Dans les jours qui ont suivi, une autre expédition, britannique celle-là, confirmait le phénomène. Les océanographes travaillant à bord du James Clark Ross annonçaient à leur tour avoir identifié dans l'océan Arctique 250 cheminées de méthane.

Un scénario cataclysmique a alors commencé à se dessiner. Les poches de méthane prisonnières des sous-sol gelés représentent en effet des quantités très grandes. Le réchauffement climatique entraînant leur libération pourrait donc s'accélérer brusquement, à l'échelle des décennies, au cours de ce siècle.

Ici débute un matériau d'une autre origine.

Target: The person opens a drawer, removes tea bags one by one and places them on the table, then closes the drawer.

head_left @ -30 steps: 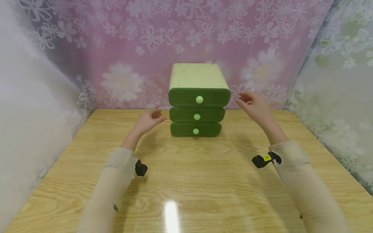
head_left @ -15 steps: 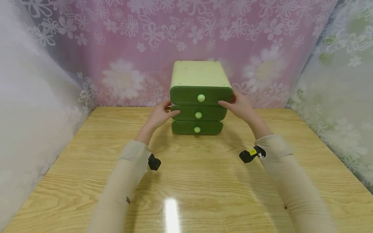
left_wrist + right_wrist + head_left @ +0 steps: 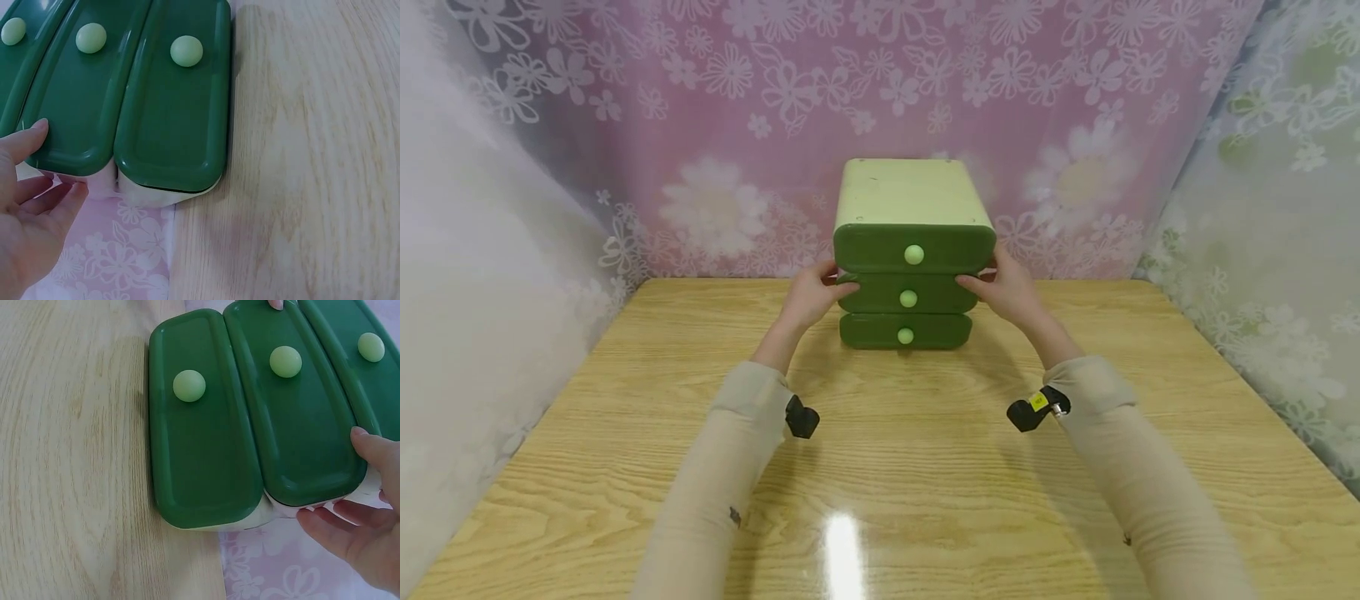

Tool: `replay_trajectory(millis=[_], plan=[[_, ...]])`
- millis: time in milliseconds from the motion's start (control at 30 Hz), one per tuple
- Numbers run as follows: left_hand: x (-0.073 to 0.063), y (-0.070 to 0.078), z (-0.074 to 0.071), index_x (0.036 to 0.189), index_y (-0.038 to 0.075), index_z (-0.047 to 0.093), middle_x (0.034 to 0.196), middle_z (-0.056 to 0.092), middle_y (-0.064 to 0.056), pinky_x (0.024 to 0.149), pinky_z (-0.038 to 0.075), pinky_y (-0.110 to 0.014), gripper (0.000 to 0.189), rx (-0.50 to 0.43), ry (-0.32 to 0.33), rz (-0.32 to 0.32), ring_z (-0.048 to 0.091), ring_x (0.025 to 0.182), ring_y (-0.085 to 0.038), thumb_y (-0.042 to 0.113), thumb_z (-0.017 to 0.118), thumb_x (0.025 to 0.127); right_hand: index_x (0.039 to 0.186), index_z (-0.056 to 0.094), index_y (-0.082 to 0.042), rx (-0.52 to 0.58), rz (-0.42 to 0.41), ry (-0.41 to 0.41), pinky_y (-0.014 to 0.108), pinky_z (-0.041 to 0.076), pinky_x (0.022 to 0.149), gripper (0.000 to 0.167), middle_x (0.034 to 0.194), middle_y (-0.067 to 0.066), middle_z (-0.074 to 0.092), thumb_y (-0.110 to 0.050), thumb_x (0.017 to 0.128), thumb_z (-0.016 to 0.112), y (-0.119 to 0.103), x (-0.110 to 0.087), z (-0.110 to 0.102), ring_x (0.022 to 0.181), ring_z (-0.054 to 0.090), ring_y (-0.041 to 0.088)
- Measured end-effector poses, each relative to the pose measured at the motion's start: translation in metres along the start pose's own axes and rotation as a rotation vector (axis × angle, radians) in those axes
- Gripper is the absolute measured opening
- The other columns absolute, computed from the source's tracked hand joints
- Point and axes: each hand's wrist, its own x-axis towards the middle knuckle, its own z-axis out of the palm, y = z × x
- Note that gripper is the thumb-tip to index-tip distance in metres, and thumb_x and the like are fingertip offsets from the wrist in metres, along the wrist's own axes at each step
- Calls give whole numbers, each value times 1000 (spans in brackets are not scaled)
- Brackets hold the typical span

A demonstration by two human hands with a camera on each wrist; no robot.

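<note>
Three-drawer unit, green fronts on a cream shell, held at both sides

Item: one drawer unit, upright on the far part of the wood-grain table, just before the pink floral cloth.

Hands: your left hand and your right hand both grasp the unit at its middle tier, thumbs on the green front, fingers bent against the sides behind it.

Handling: the shell and fronts look like glossy moulded plastic; expect a stiff body, light if unfilled, rather slippery under dry fingers. Nothing looks brittle, though the knobs are small and probably the weakest points.

Where to hold: your opposed side grip suits steadying or shifting the whole body. Press inward on the shell; a pull on the overhanging front lip could slide a drawer out.

Containers: top drawer, middle drawer, bottom drawer, each with one round pale knob, such as the top knob. All three appear closed; you cannot tell what, if anything, lies inside, so treat the weight as unknown
</note>
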Motion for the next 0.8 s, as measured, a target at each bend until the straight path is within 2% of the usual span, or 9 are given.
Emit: replay_trajectory(millis=[200,533,800], plan=[[-3,0,1,132,4,51,131,52,-12,93,44,-38,53,9,8,-1,51,116,-26,26,68,86,135,38,-8,-2,-22,27,40,53,72,59,118,21,54,-24,86,68,1,-4,3,105,57,37],[-7,2,0,130,4,53,129,54,-12,92,45,-39,53,7,1,6,51,115,-26,25,69,85,136,39,-9,21,-23,33,38,54,72,59,117,22,54,-21,86,68,2,-9,-1,105,58,36],[-14,3,-2,121,7,59,121,59,-11,89,46,-37,42,-15,11,67,55,110,-27,20,71,83,136,39,-9,32,-29,16,39,54,73,60,117,20,53,-23,86,68,-3,-17,-2,104,57,35]])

Mais quelle est l'ampleur du phénomène et quelles pourraient en être les causes ? Des émanations de ce genre ont déjà été observées et les sous-sols gelés ne semblent pas constituer un réservoir bien étanche. Durant ces millénaires de prison depuis la dernière glaciation, de nombreuses évasions ont donc déjà dû avoir eu lieu. Par ailleurs, une étude américaine sur les suintements de méthane de Santa Barbara avait montré que le méthane dissous peine à atteindre l'atmosphère et que 99% du gaz reste dans l'océan. Plus récemment, les carottes du forage Epica, sur le continent antarctique, ont permis d'étudier finement les évolutions du climat terrestre à la fin de la dernière glaciation en parallèle avec les variations de concentrations atmosphériques en méthane. La conclusion des auteurs de cette étude était que le méthane des fameux clathrates, rapidement libéré après le début du réchauffement, n'avait joué aucun rôle sur le climat. Du méthane est bien venu renforcer l'effet de serre mais c'est celui des marécages tropicaux, fuyant rapidement dans l'atmosphère dès que les températures ont commencé à grimper, accélérant ainsi le réchauffement déjà engagé.

Nul doute, cependant, que ces cheminées nouvellement découvertes attireront désormais l'attention des océanographes car il faudra bien chercher à savoir si leur nombre a augmenté ces dernières décennies ou le fera à l'avenir.